═══ Records provided

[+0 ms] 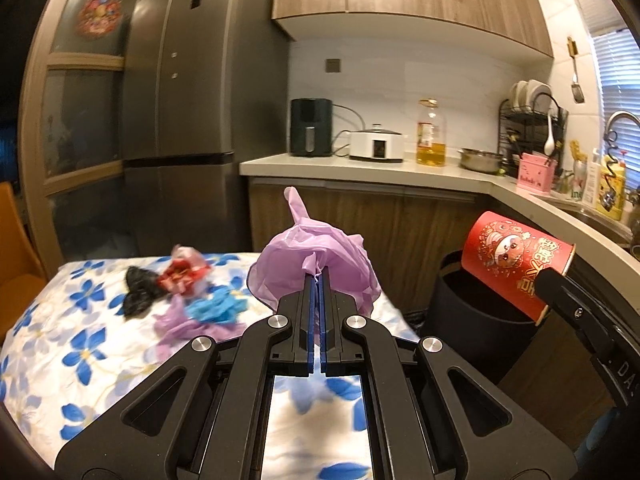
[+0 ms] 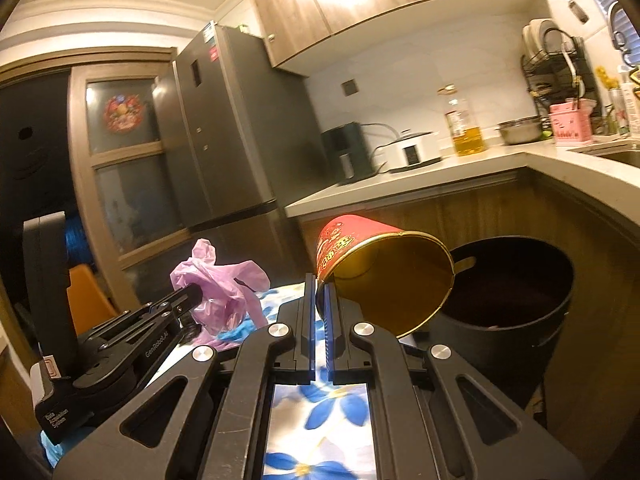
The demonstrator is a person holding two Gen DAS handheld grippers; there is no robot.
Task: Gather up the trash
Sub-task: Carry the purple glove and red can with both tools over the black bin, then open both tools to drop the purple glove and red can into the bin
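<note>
My left gripper [image 1: 319, 280] is shut on a crumpled purple plastic bag [image 1: 316, 268] and holds it above the flowered table [image 1: 80, 344]. It also shows in the right wrist view [image 2: 196, 292] with the bag [image 2: 224, 292]. My right gripper [image 2: 319, 284] is shut on the rim of a red paper cup [image 2: 384, 276], tilted over a black trash bin [image 2: 508, 300]. The cup [image 1: 516, 264] and bin [image 1: 472, 320] show in the left wrist view. On the table lie black [image 1: 138, 290], red [image 1: 182, 274], blue [image 1: 216, 308] and purple [image 1: 176, 328] scraps.
A kitchen counter [image 1: 360, 168] stands behind with an air fryer [image 1: 311, 127], a white cooker [image 1: 376, 145], an oil bottle [image 1: 431, 133], a pot [image 1: 480, 159] and a dish rack [image 1: 532, 124]. A grey fridge [image 1: 192, 100] stands at the left. An orange chair [image 1: 16, 256] is beside the table.
</note>
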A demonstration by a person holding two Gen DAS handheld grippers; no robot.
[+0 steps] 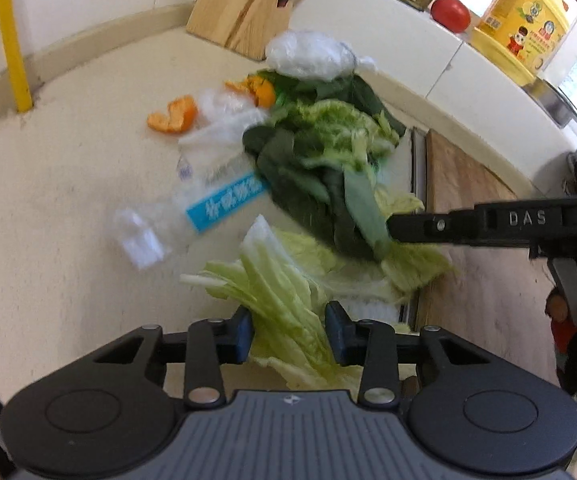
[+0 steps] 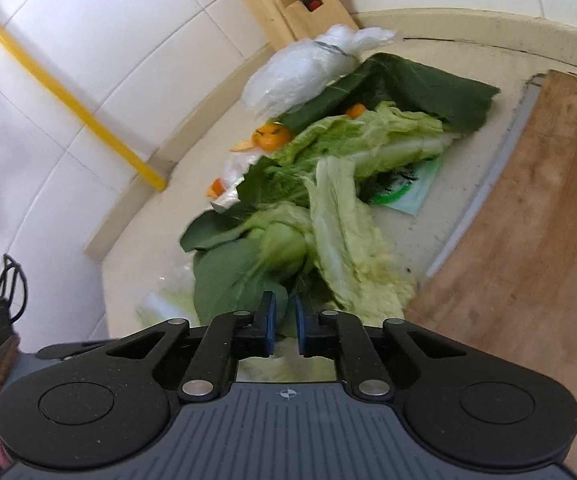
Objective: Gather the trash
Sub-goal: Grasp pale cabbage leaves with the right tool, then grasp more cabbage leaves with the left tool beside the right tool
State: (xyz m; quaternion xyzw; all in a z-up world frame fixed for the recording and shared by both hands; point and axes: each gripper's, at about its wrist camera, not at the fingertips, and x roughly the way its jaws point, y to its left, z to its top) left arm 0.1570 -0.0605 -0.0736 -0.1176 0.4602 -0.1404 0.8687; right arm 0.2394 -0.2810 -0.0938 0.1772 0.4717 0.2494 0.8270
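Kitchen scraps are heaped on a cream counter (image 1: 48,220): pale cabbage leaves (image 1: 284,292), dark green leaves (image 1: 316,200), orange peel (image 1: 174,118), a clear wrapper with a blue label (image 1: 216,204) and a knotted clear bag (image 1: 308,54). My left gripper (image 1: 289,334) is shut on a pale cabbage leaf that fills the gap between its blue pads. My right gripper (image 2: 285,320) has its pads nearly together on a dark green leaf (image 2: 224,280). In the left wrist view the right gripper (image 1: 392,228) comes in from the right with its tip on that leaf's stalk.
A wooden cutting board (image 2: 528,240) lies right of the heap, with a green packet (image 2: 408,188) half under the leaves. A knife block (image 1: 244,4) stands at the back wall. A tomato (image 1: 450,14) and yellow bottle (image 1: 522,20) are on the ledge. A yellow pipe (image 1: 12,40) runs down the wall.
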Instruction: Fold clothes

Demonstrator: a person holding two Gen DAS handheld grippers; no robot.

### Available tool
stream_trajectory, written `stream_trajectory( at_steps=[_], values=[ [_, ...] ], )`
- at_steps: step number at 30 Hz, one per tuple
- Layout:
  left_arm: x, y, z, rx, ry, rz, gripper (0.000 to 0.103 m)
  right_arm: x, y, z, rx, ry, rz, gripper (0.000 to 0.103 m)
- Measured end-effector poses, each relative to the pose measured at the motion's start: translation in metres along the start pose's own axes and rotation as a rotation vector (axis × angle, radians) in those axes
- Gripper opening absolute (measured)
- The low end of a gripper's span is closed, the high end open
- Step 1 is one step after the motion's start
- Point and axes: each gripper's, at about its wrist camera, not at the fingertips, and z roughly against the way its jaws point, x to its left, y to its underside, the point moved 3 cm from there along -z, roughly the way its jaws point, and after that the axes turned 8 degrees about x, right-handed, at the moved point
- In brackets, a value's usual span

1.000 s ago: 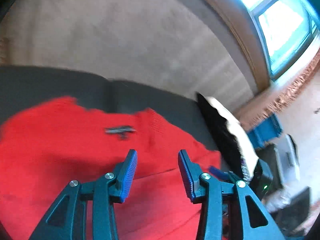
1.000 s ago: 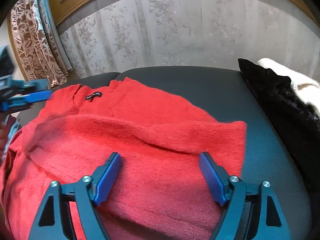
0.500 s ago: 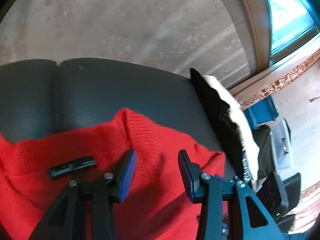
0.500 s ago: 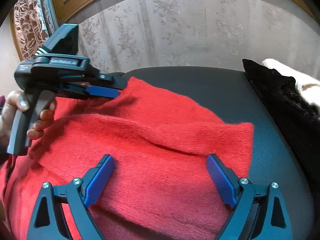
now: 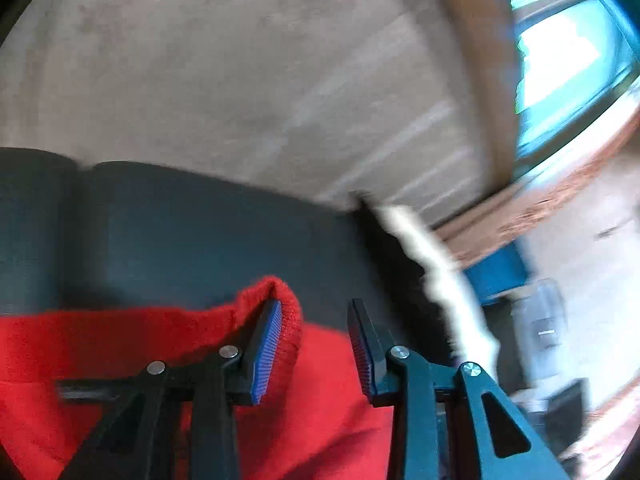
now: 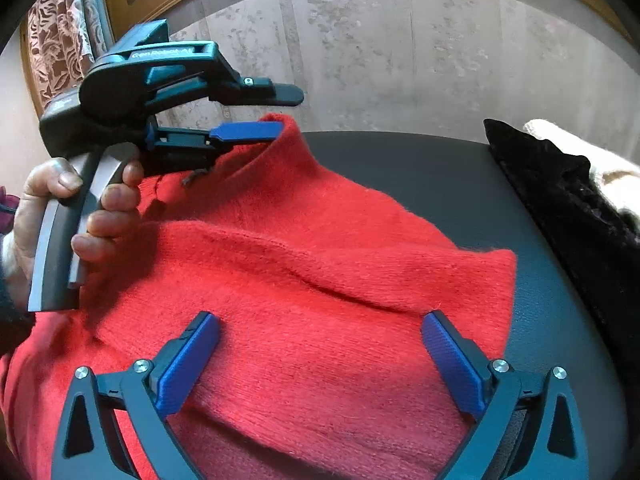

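Observation:
A red knitted sweater [image 6: 320,264] lies partly folded on a dark cushioned seat [image 6: 420,168]. My left gripper [image 5: 314,346] is open at the sweater's collar [image 5: 280,292]; one blue finger [image 5: 266,354] sits inside the collar edge and lifts it. In the right wrist view the left gripper [image 6: 248,130] is held by a hand [image 6: 92,204] with the collar draped over its lower finger. My right gripper [image 6: 316,364] is open wide and empty, just above the sweater's folded lower part.
A black and white fluffy garment [image 6: 568,184] lies on the seat's right side. A papered wall [image 6: 400,52] stands behind. A window [image 5: 560,60], blue crate [image 5: 496,276] and dark boxes [image 5: 560,400] are off to the right.
My left gripper has moved forward to the collar and raised its edge on one finger. My right gripper has stayed open over the sweater and barely moved.

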Motion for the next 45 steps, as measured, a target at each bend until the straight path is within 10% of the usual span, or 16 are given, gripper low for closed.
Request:
stream_trajectory(
  at_steps=[7, 14, 17, 22, 32, 45],
  values=[
    [0.053, 0.042, 0.085, -0.177, -0.148, 0.119, 0.04, 0.002, 0.002, 0.001, 0.001, 0.0, 0.0, 0.103],
    [0.078, 0.134, 0.154, -0.339, -0.474, 0.148, 0.05, 0.0, 0.0, 0.002, 0.005, -0.029, -0.011, 0.103],
    [0.095, 0.147, 0.168, -0.399, -0.328, 0.211, 0.049, -0.002, -0.002, 0.0, 0.015, -0.033, -0.012, 0.103],
    [0.094, 0.146, 0.163, -0.405, -0.332, 0.217, 0.047, 0.008, -0.017, 0.0, 0.071, -0.081, 0.006, 0.103],
    [0.098, 0.148, 0.157, -0.436, -0.29, 0.227, 0.047, 0.098, -0.129, -0.036, 0.197, -0.879, -0.149, 0.103],
    [0.098, 0.149, 0.155, -0.463, -0.263, 0.23, 0.047, 0.164, -0.159, -0.136, 0.436, -0.773, -0.047, 0.103]
  ],
)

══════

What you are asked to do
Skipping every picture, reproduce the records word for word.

Expected answer
[+0 ms] 
[+0 ms] 
The demonstrator is a person holding two Gen DAS handheld grippers; there is no robot.
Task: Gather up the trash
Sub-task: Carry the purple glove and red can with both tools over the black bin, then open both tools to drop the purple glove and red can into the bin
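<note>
My left gripper [image 1: 319, 280] is shut on a crumpled purple plastic bag [image 1: 316, 268] and holds it above the flowered table [image 1: 80, 344]. It also shows in the right wrist view [image 2: 196, 292] with the bag [image 2: 224, 292]. My right gripper [image 2: 319, 284] is shut on the rim of a red paper cup [image 2: 384, 276], tilted over a black trash bin [image 2: 508, 300]. The cup [image 1: 516, 264] and bin [image 1: 472, 320] show in the left wrist view. On the table lie black [image 1: 138, 290], red [image 1: 182, 274], blue [image 1: 216, 308] and purple [image 1: 176, 328] scraps.
A kitchen counter [image 1: 360, 168] stands behind with an air fryer [image 1: 311, 127], a white cooker [image 1: 376, 145], an oil bottle [image 1: 431, 133], a pot [image 1: 480, 159] and a dish rack [image 1: 532, 124]. A grey fridge [image 1: 192, 100] stands at the left. An orange chair [image 1: 16, 256] is beside the table.
</note>
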A demonstration by a person holding two Gen DAS handheld grippers; no robot.
[+0 steps] 
[+0 steps] 
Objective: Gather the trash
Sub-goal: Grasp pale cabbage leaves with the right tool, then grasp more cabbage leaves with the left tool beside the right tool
State: (xyz m; quaternion xyzw; all in a z-up world frame fixed for the recording and shared by both hands; point and axes: each gripper's, at about its wrist camera, not at the fingertips, and x roughly the way its jaws point, y to its left, z to its top) left arm 0.1570 -0.0605 -0.0736 -0.1176 0.4602 -0.1404 0.8687; right arm 0.2394 -0.2810 -0.0938 0.1772 0.4717 0.2494 0.8270
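Kitchen scraps are heaped on a cream counter (image 1: 48,220): pale cabbage leaves (image 1: 284,292), dark green leaves (image 1: 316,200), orange peel (image 1: 174,118), a clear wrapper with a blue label (image 1: 216,204) and a knotted clear bag (image 1: 308,54). My left gripper (image 1: 289,334) is shut on a pale cabbage leaf that fills the gap between its blue pads. My right gripper (image 2: 285,320) has its pads nearly together on a dark green leaf (image 2: 224,280). In the left wrist view the right gripper (image 1: 392,228) comes in from the right with its tip on that leaf's stalk.
A wooden cutting board (image 2: 528,240) lies right of the heap, with a green packet (image 2: 408,188) half under the leaves. A knife block (image 1: 244,4) stands at the back wall. A tomato (image 1: 450,14) and yellow bottle (image 1: 522,20) are on the ledge. A yellow pipe (image 1: 12,40) runs down the wall.
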Instruction: Fold clothes

Demonstrator: a person holding two Gen DAS handheld grippers; no robot.

### Available tool
stream_trajectory, written `stream_trajectory( at_steps=[_], values=[ [_, ...] ], )`
- at_steps: step number at 30 Hz, one per tuple
- Layout:
  left_arm: x, y, z, rx, ry, rz, gripper (0.000 to 0.103 m)
  right_arm: x, y, z, rx, ry, rz, gripper (0.000 to 0.103 m)
- Measured end-effector poses, each relative to the pose measured at the motion's start: translation in metres along the start pose's own axes and rotation as a rotation vector (axis × angle, radians) in those axes
- Gripper opening absolute (measured)
- The low end of a gripper's span is closed, the high end open
- Step 1 is one step after the motion's start
- Point and axes: each gripper's, at about its wrist camera, not at the fingertips, and z roughly against the way its jaws point, x to its left, y to its underside, the point moved 3 cm from there along -z, roughly the way its jaws point, and after that the axes turned 8 degrees about x, right-handed, at the moved point
- In brackets, a value's usual span

1.000 s ago: 
1.000 s ago: 
0.500 s ago: 
0.500 s ago: 
now: 
now: 

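Observation:
A red knitted sweater [image 6: 320,264] lies partly folded on a dark cushioned seat [image 6: 420,168]. My left gripper [image 5: 314,346] is open at the sweater's collar [image 5: 280,292]; one blue finger [image 5: 266,354] sits inside the collar edge and lifts it. In the right wrist view the left gripper [image 6: 248,130] is held by a hand [image 6: 92,204] with the collar draped over its lower finger. My right gripper [image 6: 316,364] is open wide and empty, just above the sweater's folded lower part.
A black and white fluffy garment [image 6: 568,184] lies on the seat's right side. A papered wall [image 6: 400,52] stands behind. A window [image 5: 560,60], blue crate [image 5: 496,276] and dark boxes [image 5: 560,400] are off to the right.
My left gripper has moved forward to the collar and raised its edge on one finger. My right gripper has stayed open over the sweater and barely moved.
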
Motion for the next 45 steps, as measured, a target at each bend until the straight path is within 10% of the usual span, or 16 are given, gripper low for closed.
Request:
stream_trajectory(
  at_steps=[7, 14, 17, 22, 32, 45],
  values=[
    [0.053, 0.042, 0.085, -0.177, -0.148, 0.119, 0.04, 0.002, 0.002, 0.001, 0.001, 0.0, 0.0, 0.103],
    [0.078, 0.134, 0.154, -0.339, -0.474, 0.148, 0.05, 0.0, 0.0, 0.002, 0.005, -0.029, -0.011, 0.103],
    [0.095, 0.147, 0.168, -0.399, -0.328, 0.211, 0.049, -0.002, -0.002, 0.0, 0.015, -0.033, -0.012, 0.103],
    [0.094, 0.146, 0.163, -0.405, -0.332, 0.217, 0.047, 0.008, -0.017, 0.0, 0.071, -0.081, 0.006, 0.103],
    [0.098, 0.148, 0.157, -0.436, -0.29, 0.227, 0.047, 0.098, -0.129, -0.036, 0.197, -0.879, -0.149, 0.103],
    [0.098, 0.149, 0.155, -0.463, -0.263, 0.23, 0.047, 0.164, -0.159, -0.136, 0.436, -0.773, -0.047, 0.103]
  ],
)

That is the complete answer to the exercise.